Edward Cone, deputy director of Thought Leadership at Oxford Economics commented:
“The disconnect with millennial executives is a critical warning signal to senior leaders, and one that puts other concerns raised by the study in focus. The future is knocking at your front door, and you ignore it at your own peril.”
The report makes several recommendations for companies looking to improve.
- Communicate a company-wide digital vision. Organisations need to have a digital vision. Once created it is vital to communicate it across the whole organisation. Some of the most talented workers are millennials and if they are unaware of the digital vision the risk of losing them becomes much higher if they have no knowledge of the strategy.
- Continuously update executive and employee skill sets. It is a cliché to talk about the only constant is change. Training for all levels of employees is often forgotten. Deploying Learning Management Solutions (LMS) across the organisation is one answer. This can help train employees from on-boarding new employees to senior management. There is always a place for learning.
- Flatten the organization. Nowadays most organisations are flatter, there are less middle management tiers. However it is not just about management but about empowering employees.

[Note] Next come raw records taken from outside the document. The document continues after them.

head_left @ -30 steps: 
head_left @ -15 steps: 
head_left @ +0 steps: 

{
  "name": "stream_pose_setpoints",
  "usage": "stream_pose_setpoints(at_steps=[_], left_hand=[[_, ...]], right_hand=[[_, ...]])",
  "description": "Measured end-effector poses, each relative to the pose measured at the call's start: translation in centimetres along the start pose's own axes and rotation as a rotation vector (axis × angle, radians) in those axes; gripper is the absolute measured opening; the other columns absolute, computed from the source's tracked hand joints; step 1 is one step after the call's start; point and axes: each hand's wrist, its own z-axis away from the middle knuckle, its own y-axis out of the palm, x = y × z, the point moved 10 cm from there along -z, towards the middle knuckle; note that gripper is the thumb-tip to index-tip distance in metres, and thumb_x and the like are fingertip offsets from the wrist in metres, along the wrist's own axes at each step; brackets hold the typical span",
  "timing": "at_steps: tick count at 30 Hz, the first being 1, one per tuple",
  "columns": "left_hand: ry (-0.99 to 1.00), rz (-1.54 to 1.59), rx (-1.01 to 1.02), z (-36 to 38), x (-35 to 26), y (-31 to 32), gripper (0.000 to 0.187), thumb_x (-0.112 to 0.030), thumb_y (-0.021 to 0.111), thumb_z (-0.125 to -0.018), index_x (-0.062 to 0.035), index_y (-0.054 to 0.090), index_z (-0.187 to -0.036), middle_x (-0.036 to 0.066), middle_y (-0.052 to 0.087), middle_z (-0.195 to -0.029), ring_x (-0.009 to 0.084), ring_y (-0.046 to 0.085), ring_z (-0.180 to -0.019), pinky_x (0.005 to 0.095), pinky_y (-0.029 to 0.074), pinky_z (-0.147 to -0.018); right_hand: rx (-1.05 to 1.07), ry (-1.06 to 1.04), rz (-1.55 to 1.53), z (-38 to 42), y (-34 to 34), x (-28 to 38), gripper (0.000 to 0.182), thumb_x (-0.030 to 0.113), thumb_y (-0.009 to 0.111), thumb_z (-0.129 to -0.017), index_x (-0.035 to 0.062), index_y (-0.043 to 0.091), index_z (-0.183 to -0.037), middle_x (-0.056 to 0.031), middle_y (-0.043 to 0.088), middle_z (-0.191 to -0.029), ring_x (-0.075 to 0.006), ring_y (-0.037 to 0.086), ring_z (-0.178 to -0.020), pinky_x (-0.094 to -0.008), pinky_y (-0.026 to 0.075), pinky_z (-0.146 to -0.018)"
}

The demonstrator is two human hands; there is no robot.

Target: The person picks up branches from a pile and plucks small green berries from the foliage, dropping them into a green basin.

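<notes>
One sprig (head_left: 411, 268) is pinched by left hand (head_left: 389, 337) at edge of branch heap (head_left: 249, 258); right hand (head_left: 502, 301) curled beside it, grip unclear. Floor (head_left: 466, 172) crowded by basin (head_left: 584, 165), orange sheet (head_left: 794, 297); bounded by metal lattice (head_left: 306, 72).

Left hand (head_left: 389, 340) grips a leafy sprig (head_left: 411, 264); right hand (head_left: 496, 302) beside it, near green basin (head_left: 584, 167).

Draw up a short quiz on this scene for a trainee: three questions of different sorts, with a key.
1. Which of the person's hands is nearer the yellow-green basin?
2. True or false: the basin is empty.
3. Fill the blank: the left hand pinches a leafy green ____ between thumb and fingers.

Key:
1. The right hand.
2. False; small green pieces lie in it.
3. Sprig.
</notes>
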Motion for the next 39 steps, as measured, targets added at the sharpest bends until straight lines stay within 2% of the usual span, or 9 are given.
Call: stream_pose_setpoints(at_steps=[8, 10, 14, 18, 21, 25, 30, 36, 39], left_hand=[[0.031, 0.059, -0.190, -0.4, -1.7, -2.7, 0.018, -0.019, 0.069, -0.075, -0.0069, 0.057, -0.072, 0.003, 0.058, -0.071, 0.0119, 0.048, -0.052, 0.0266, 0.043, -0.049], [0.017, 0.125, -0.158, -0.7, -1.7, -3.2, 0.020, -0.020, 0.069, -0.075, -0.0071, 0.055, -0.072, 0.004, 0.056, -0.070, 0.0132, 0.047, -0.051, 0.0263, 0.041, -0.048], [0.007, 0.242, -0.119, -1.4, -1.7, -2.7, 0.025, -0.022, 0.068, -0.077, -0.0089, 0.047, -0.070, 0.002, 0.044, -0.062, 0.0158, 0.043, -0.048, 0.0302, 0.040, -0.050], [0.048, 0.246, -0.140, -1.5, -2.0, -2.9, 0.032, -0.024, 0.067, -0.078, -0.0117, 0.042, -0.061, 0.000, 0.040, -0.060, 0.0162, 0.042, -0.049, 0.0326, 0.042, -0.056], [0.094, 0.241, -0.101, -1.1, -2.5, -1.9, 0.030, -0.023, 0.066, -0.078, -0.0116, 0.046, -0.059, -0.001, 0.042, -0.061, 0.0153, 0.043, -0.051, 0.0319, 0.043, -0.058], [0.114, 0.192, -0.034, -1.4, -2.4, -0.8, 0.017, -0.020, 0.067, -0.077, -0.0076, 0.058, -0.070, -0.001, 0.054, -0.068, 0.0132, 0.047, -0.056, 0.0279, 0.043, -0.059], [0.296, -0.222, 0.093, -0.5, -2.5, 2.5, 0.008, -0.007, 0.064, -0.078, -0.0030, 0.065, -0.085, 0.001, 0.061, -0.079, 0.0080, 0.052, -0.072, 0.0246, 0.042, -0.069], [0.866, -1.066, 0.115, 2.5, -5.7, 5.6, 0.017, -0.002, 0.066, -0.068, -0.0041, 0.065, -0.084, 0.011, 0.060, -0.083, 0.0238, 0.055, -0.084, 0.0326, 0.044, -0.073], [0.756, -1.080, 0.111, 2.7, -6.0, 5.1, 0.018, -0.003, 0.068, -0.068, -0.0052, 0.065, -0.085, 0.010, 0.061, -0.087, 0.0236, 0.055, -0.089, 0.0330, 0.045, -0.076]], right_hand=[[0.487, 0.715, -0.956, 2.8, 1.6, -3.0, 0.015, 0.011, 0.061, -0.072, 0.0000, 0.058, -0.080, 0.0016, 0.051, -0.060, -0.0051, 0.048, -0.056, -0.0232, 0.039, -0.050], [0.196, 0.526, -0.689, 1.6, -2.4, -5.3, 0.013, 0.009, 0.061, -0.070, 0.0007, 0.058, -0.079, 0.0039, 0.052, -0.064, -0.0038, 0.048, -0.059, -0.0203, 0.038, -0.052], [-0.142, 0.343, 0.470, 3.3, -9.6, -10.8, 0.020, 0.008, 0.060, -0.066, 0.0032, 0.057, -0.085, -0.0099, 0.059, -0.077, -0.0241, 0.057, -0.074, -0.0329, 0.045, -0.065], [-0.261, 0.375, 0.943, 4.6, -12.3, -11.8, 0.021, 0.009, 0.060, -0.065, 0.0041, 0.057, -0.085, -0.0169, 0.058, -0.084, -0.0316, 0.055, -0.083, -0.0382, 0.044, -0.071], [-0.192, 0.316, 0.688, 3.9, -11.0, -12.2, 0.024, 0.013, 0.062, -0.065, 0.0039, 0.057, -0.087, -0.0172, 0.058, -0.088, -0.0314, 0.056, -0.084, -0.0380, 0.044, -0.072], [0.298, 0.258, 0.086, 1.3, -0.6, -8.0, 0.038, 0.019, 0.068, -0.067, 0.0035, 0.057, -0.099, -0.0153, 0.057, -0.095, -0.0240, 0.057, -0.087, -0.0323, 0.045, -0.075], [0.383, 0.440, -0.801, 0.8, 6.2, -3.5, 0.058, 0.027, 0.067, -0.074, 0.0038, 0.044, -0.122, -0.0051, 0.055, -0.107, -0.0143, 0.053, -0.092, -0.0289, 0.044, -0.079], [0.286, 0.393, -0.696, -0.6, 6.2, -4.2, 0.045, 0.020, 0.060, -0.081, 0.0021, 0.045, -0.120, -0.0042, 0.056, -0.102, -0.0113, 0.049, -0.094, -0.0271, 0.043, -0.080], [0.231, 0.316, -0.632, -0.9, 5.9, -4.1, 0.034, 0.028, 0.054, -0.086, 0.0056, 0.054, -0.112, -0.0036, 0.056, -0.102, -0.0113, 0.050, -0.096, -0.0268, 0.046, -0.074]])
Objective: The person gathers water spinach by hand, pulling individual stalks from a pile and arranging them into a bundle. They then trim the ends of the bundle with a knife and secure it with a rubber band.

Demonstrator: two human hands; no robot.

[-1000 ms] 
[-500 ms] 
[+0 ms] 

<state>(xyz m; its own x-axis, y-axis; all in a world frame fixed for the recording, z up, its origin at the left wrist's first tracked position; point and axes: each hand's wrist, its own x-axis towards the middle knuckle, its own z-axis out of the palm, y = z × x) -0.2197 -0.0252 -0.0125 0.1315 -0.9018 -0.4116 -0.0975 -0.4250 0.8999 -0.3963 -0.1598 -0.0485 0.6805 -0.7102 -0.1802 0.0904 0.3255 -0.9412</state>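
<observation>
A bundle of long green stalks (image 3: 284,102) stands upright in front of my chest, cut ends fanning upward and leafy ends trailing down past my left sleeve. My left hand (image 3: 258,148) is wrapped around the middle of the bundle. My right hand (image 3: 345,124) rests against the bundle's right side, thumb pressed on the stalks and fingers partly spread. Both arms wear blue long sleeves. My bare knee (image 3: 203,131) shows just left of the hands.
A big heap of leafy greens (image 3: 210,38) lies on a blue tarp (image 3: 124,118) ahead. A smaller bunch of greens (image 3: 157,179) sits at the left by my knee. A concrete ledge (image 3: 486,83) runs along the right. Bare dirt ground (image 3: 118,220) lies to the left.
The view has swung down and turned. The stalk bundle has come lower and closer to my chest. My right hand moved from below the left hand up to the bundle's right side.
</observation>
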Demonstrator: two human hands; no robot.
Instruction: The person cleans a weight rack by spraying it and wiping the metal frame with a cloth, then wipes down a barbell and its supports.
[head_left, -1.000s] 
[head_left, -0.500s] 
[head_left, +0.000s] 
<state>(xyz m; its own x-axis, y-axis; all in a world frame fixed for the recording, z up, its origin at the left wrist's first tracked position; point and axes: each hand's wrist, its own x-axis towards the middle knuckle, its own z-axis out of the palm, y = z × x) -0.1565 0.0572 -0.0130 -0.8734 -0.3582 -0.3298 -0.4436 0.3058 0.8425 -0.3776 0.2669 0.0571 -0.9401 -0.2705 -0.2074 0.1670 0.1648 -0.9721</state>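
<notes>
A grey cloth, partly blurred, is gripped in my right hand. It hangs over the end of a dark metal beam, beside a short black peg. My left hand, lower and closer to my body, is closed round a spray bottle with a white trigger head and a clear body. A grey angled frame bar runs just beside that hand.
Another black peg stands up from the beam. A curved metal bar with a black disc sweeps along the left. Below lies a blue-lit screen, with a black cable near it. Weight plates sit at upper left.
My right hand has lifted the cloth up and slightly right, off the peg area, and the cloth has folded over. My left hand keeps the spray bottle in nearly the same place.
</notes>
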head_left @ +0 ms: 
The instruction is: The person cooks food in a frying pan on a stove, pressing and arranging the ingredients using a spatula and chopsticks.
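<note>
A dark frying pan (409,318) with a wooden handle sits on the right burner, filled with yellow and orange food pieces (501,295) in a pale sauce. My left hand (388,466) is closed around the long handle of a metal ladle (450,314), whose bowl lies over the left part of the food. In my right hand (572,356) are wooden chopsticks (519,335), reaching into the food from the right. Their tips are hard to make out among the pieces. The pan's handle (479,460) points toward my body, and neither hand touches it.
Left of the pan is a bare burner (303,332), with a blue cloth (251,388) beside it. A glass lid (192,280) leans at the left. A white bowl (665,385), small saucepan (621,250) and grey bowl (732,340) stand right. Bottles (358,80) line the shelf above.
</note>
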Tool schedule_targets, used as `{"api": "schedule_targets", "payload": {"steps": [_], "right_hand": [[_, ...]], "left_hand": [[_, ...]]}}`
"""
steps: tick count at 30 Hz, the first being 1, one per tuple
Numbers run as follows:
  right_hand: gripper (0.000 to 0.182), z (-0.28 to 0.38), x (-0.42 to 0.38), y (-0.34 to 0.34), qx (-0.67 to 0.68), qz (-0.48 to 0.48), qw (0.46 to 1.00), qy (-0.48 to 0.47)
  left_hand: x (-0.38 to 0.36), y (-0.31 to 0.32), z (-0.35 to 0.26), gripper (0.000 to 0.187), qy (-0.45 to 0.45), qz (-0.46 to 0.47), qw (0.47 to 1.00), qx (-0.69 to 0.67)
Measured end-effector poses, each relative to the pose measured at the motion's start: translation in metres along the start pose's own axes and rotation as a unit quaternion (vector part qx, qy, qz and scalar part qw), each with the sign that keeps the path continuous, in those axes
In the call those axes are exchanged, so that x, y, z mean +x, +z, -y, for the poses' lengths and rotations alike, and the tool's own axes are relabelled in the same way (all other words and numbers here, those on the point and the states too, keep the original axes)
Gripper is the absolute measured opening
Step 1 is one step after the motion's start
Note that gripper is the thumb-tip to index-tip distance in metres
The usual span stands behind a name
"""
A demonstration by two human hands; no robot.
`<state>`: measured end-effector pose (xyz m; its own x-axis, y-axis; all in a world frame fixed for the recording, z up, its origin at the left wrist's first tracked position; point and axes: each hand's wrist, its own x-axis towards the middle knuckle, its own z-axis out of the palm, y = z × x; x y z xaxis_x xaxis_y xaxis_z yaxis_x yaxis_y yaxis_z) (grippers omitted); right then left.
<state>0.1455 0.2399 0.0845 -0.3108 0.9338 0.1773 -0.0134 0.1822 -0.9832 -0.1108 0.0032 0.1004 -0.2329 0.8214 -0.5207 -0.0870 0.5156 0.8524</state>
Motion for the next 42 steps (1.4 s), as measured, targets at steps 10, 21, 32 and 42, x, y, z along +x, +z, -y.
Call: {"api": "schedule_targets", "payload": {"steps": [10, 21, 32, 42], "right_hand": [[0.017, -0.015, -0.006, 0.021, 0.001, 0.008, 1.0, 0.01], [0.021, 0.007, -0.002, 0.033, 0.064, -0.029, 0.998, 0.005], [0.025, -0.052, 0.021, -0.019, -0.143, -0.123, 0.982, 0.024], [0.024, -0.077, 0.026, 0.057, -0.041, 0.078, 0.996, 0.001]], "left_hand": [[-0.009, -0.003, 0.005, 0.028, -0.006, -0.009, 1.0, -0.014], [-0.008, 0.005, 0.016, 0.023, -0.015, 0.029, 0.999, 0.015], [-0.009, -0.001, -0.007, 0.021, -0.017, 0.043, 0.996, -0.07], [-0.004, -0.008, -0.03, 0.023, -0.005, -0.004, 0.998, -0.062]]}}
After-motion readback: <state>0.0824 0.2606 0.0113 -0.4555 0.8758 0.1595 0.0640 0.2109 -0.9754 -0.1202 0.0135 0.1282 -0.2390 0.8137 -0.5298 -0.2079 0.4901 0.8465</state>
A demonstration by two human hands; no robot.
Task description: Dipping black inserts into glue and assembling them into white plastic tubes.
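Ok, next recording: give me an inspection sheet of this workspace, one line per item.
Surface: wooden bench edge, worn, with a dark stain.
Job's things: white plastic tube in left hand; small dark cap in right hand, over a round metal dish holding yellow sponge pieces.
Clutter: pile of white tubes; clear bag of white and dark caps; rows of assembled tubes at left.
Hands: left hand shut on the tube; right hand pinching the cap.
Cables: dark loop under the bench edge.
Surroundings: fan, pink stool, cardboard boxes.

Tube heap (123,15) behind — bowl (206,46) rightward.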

Companies need to consider how they can enable employee decision making.
- Emphasize diversity. With globalisation, companies need to embrace diversity. Cultivating a broad range of views and enabling all employees and applicants to maximise their chances in the company. Initiatives could include eliminating unconscious bias for example to reduce the risk of poor selection.
- Listen to young executives. With constantly changing technology, the next generation of workers understand the technological landscape often better than the older generation. Ideas from these talented individuals need heeding. Their advice may lead to short cutting the route to digital transformation.
This is a comprehensive and interesting study. The data has yet to reveal a wealth of information and insights one suspects. While the UK appears behind Europe, the detailed demographic information around the survey is not known. Was there was an equal split across European countries?
The advice given has been heard before. Recommendations are good, but will companies act on them? If SAP repeat the survey next year, will the UK have made progress?